> _Your objective_
Search the records for the string "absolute" and copy every line where it turns up.

┌──

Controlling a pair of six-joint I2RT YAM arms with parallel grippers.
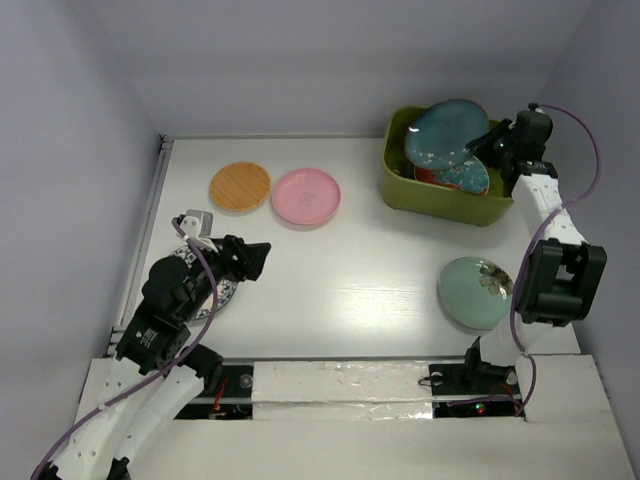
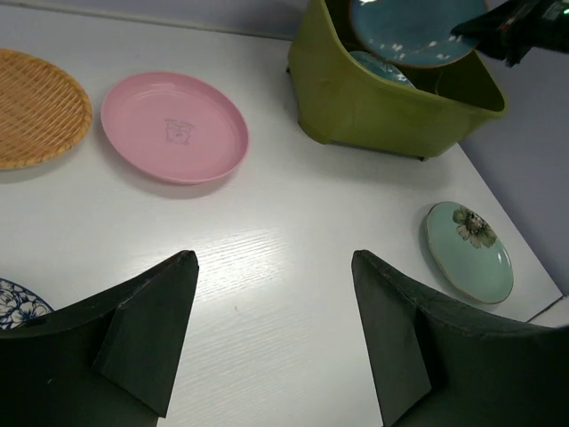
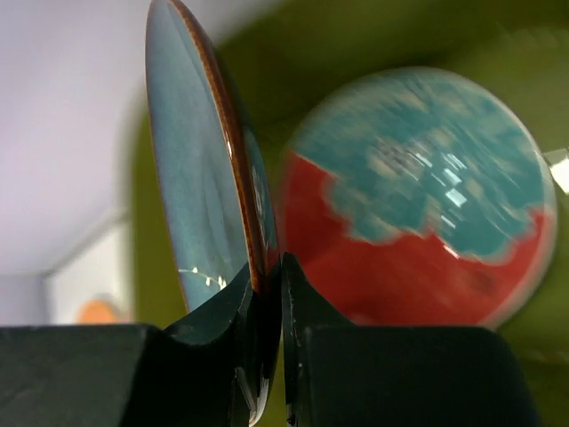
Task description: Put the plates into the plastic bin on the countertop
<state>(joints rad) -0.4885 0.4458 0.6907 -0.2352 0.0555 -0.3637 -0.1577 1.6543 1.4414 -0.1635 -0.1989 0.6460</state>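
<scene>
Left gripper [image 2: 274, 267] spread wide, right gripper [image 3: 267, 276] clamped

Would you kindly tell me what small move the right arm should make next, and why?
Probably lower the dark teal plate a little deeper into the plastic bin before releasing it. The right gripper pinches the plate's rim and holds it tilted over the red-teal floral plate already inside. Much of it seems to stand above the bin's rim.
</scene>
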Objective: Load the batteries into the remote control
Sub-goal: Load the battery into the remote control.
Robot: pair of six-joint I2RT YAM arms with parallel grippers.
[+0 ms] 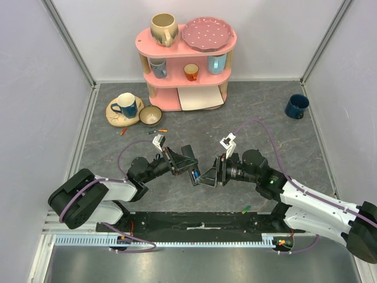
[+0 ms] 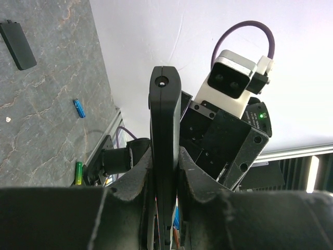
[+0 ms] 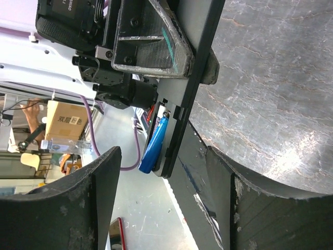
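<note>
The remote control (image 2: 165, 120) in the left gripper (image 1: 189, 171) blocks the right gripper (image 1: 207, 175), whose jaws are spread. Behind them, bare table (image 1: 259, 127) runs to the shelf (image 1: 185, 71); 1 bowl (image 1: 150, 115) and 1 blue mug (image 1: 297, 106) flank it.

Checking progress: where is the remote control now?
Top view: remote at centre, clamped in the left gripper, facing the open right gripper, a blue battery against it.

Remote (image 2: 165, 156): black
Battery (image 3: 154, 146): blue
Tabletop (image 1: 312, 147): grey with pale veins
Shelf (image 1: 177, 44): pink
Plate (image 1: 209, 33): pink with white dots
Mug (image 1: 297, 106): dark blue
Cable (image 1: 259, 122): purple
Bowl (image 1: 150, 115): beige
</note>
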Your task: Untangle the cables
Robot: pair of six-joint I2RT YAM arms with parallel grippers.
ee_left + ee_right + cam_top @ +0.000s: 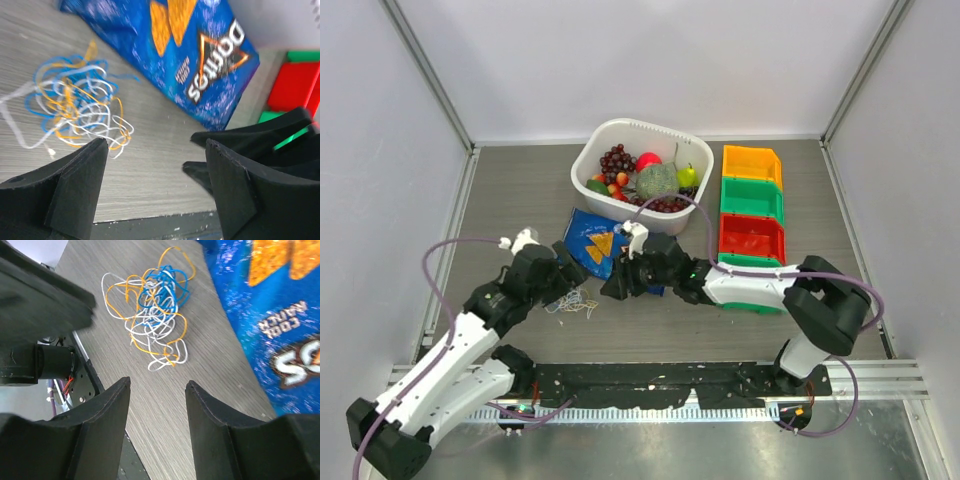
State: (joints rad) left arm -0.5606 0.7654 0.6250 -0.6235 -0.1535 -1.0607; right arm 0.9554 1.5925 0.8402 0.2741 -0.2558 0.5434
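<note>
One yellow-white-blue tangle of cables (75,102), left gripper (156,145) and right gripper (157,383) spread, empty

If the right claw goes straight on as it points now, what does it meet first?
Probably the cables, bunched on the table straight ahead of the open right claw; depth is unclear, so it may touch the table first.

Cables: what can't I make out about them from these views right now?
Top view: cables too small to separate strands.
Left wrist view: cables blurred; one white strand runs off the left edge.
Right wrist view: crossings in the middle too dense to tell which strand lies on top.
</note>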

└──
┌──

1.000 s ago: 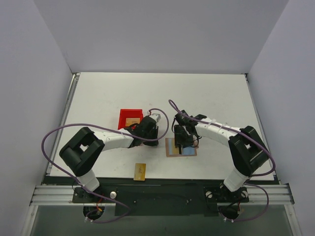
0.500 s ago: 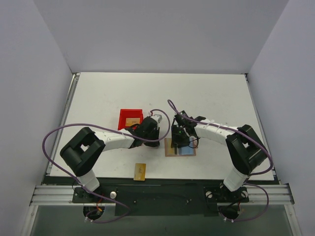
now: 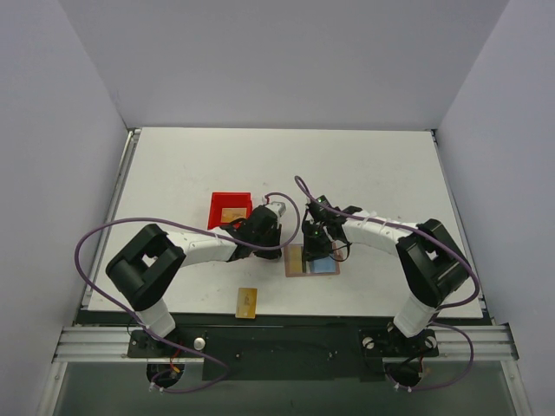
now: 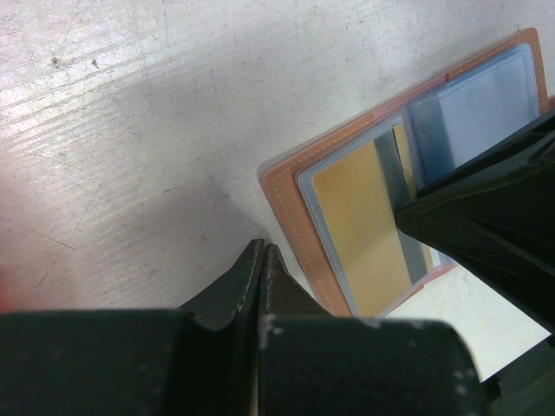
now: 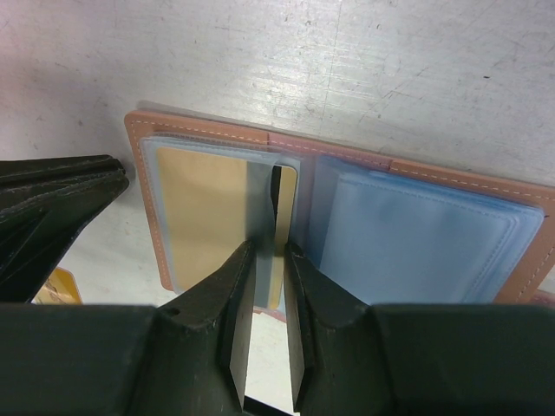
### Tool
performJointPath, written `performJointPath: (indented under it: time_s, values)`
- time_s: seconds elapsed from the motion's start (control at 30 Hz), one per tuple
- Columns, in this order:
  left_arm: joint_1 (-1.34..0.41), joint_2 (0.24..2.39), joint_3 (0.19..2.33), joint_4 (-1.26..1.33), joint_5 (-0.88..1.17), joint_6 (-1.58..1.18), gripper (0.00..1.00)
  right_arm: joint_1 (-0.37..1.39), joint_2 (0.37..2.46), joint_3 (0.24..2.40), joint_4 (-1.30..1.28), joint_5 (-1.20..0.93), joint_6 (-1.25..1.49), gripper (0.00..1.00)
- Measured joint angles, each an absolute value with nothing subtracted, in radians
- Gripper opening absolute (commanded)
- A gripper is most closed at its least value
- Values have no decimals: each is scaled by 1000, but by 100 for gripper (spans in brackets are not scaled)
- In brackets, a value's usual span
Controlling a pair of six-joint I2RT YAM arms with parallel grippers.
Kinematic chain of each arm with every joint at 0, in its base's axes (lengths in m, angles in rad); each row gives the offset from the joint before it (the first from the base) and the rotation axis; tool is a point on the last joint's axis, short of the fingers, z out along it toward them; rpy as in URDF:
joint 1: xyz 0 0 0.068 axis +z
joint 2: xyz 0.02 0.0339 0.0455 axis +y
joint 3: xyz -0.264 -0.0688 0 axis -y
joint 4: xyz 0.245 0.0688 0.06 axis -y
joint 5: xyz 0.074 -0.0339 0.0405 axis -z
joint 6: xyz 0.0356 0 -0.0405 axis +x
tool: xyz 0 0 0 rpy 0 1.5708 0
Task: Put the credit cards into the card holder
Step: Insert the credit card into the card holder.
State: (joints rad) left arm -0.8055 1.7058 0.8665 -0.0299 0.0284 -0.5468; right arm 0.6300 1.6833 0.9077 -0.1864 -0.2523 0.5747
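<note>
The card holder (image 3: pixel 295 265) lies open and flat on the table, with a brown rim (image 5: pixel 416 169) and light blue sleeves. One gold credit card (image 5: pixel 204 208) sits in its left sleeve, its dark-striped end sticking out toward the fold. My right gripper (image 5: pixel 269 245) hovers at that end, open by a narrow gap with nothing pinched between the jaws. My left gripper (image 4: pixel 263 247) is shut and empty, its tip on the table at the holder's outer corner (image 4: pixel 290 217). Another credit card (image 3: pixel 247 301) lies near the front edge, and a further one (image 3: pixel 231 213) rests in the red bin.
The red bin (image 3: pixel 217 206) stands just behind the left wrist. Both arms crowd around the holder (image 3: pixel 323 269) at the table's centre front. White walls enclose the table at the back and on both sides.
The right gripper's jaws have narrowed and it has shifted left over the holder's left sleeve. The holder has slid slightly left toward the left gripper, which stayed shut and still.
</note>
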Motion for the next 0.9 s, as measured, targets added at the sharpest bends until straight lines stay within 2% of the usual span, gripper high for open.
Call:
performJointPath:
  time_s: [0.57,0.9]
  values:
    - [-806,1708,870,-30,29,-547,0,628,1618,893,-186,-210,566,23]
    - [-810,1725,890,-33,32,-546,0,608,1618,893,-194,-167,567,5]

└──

> _Solution for this task_
- Measured joint angles, each an absolute value with nothing subtracted, in radians
- Gripper opening absolute (commanded)

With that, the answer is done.